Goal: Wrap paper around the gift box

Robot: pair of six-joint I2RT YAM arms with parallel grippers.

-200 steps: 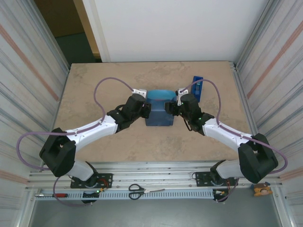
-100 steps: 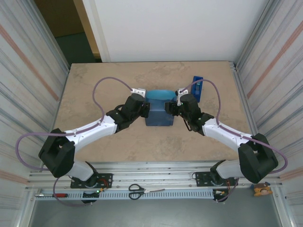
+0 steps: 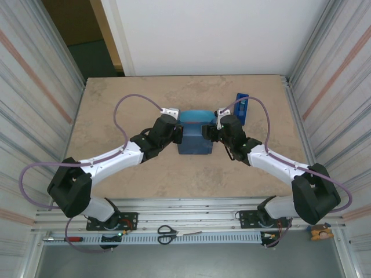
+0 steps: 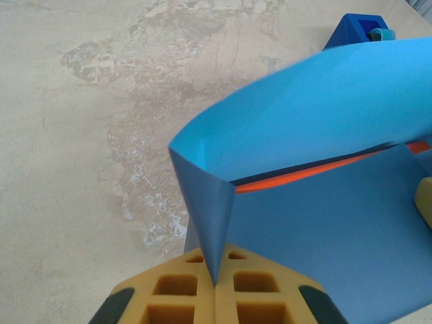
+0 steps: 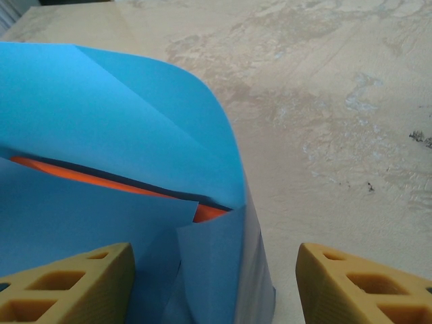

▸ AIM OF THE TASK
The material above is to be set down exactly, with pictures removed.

▸ EXERCISE OUTPUT
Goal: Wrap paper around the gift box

Robot: pair of six-joint I2RT YAM arms with parallel grippers.

-200 steps: 
-100 steps: 
+0 steps: 
+0 steps: 
+0 steps: 

No other output is expected for this exercise.